John Bates, director of the University of the Arts London’s Centre for Creative Business and adjunct professor at London Business School, has begun a New Creative Ventures course designed to establish a “common language” between the University of the Arts London’s post-graduate students and London Business School’s M.B.A. students. Perhaps finding the right partner is an obvious solution to the critical problem that fledgling designers lack the imperative business skills needed to launch labels on their own. For so many young designers who attempt to launch labels straight out of school, their entire business models are based on winning competitions to secure funding and working with platforms and bodies to support them. While such a strategy is a real possibility for a rare crop of London-based talent, given the UK’s wealth of support available to propel emerging designers, it’s still a completely flawed business strategy and one almost certainly destined for failure.NJAL’s community of emerging design talent around the world is a testament to usurping convention, breaking boundaries and working as modern day polymaths fluent in design, business, PR, ethics and more. The reality is that starting your own label at a young age means you need to be your own business arm, your own PR, your own everything and it’s a difficult momentum to sustain for a long time without taking any time to develop both personally and professionally. Anna Wintour, fashion’s first lady and Editorial Director of Condé Nast had some harsh advice for students earlier this year, namely to stop dreaming about setting up your own line and get a job already. NJAL says don’t stop dreaming, and potentially do both, or simply work a job that allows you to sustain a strategy to one day set up your own label. As Wintour herself proclaimed, there is just never one road.
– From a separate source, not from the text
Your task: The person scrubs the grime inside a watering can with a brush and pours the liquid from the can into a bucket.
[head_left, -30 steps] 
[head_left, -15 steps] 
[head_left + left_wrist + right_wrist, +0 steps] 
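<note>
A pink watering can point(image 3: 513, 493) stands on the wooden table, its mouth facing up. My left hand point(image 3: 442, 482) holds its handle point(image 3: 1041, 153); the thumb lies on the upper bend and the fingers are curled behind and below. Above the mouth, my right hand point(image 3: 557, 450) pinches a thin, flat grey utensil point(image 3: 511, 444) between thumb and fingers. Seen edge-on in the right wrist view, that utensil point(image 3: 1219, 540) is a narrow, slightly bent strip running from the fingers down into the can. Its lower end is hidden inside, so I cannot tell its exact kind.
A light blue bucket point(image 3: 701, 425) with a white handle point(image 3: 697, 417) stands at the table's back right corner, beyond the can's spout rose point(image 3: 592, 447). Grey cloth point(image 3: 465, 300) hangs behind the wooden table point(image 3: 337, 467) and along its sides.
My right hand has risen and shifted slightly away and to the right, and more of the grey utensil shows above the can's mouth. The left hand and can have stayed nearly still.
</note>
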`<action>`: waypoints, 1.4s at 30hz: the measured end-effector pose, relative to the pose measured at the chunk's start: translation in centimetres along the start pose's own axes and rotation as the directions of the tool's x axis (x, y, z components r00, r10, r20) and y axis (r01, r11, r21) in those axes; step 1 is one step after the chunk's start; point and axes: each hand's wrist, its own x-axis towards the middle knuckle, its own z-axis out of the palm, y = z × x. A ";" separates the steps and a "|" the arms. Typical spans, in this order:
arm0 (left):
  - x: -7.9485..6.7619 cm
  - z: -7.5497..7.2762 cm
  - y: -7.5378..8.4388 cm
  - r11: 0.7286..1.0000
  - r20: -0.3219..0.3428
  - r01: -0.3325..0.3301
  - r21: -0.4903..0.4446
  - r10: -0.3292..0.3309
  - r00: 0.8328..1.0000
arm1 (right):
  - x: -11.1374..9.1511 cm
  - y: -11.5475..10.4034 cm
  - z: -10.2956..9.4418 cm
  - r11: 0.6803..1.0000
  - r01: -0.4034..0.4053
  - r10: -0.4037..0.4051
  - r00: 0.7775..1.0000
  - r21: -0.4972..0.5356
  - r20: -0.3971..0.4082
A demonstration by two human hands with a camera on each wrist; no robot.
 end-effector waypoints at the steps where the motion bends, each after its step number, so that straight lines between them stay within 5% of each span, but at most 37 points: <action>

If more and more young designers want to go out on their own and launch their own labels, then there is no question that fashion education needs to be radically reformed. A degree in fashion has to allow time for constant development, self-questioning, challenge and reflection. Why does the end product have to be a final collection that students shell out hundreds to thousands of pounds on to realise? To simply mimic dated industry constructs of seasonality and traditional fashion showcasing and rules that might not ever apply to them in the future? There should be choice and flexibility.

How else can we empower students to demonstrate that they’ve worked towards honing a specialist skill, interest, an area of focus or aesthetic and technical investigation? Instead of being asked to learn and absorb everything in just three short years without dedication to anything but a fleeting module, temporary project and hastily realised final collection – what is the alternative? With the coming insurrection of Generation Z, is the tired, bureaucratic system of traditional education at university-level really going to serve the needs of a new breed of creatives in practice?